You won't have time to install and configure everything on D-day.
You won't be able to follow the course if you don't have everything installed and working.
📣 Please make sure you have everything installed and working before the course starts. 📣
You know your school WiFi better than we do, don't gamble on it.
Important
We will be using Docker for this course, which can use up a lot of your disk. Make sure to have at least 10Gb available in your disk before starting this course. Otherwise you risk running into some obscure errors.
Note
Each section has a Check your Installation section. Please make sure you can run the commands in that section before moving on to the next section.

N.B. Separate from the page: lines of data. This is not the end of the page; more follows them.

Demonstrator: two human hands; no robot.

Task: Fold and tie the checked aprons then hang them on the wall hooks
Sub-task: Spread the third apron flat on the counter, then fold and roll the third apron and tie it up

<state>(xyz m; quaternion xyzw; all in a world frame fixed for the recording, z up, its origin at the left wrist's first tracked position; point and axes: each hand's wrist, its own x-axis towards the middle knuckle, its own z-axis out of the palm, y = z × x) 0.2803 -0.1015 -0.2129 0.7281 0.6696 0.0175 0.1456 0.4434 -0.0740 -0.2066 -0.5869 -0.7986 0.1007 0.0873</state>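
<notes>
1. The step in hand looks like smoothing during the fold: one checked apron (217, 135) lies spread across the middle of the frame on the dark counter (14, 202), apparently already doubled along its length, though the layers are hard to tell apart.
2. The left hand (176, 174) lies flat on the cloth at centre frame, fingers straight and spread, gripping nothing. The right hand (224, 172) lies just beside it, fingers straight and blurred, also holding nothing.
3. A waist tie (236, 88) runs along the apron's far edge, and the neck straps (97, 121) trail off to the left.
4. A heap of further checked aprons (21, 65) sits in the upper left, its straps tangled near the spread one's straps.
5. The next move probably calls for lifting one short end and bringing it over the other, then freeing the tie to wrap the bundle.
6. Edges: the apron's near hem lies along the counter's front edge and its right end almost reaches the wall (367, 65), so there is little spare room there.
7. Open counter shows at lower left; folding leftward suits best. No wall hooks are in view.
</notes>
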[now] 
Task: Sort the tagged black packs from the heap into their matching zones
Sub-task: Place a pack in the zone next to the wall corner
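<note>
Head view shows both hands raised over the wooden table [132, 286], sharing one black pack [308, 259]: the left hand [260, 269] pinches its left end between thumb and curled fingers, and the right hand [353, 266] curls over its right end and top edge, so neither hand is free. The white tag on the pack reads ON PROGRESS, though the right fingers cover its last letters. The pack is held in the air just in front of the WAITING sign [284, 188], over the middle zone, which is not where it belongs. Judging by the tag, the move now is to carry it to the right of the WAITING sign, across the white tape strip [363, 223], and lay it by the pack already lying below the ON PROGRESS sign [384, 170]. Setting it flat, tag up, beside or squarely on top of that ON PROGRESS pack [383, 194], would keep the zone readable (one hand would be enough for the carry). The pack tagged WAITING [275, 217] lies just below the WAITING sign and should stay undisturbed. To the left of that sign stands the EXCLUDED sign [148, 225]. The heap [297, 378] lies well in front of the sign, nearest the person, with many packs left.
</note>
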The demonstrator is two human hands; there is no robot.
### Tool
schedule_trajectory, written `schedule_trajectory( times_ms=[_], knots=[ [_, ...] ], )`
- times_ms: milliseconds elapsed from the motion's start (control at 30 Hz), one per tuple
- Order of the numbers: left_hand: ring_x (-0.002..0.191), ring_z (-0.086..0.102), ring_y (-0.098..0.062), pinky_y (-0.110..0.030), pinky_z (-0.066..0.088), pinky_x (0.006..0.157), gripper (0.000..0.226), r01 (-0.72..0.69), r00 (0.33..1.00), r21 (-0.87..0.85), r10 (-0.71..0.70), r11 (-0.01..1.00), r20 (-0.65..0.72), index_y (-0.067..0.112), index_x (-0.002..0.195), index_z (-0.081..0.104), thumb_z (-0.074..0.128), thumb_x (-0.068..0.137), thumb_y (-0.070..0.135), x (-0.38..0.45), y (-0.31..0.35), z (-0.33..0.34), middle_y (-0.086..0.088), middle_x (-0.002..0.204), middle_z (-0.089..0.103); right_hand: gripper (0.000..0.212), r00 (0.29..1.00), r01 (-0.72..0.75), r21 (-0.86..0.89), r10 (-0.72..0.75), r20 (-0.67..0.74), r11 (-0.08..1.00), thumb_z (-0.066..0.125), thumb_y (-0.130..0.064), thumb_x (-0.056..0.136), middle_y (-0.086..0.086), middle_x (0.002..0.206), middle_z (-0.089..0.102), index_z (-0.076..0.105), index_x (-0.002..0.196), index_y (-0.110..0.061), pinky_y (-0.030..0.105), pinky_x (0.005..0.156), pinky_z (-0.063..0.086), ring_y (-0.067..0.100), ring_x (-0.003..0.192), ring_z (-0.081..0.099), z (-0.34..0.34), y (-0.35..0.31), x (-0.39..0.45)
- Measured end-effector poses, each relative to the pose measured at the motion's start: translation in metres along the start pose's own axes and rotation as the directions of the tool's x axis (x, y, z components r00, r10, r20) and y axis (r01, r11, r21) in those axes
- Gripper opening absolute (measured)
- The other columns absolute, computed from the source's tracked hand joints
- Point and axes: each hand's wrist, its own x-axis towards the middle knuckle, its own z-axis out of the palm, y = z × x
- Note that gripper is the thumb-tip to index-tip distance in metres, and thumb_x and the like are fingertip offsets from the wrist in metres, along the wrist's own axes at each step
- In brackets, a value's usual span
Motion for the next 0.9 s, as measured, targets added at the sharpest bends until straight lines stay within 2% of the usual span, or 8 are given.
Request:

- Check and try to understand your error message
- Google it / StackOverflow it
- If you can't find a solution, ask your friends
- If your friends can't help you, ask us on Slack
📚 Table of Contents
Docker Desktop is a tool for MacOS and Windows machines for the building and sharing of containerized applications and microservices. It includes Docker Engine, Docker CLI client, Docker Compose, Notary, Kubernetes, and Credential Helper. It also features an intuitive user interface that makes managing your Docker images and containers locally much easier.
Warning
📣 This step is the most time consuming one. You will not be able to perform it at HEC. 📣
If you do not have Docker Desktop
installed, you will need to install it. You can follow the official instructions:
For those of you working on Windows, you might need to update Windows Subsystem for Linux. To do so, simply open PowerShell and run:
wsl --update
Once docker is installed, make sure that it is running correctly by running:
$ docker run -p 80:80 docker/getting-started
If you check the Docker App, you should see a getting started container running. Once you've checked that this works correctly, remove the container via the UI.
Optional
You can also perform these operations directly from the command line, by runningdocker ps
to check the running containers and docker rm -f [CONTAINER-ID]
to remove it.
During session 2 of this course, you will need to build a Docker image yourself. To speed up the building process, you can pre-build your image.
Place your terminal at the root of the project and run:
$ docker build -t "nyc-taxi:prerun" -f "lessons/02-model-deployment/Dockerfile.app" ./lessons/02-model-deployment
You should be able to see your image in the Docker Desktop UI:
You can also check that it worked that by running:
$ docker images
REPOSITORY TAG IMAGE ID CREATED SIZE
nyc-taxi prerun 1878dadc8ab5 6 minutes ago 118MB
Git is a distributed version control system that allows multiple people to work on a project at the same time without overwriting each other's changes. It's essential for any collaborative coding project.
To install Git, follow the instructions on the official Git website. Choose the instructions that match your operating system.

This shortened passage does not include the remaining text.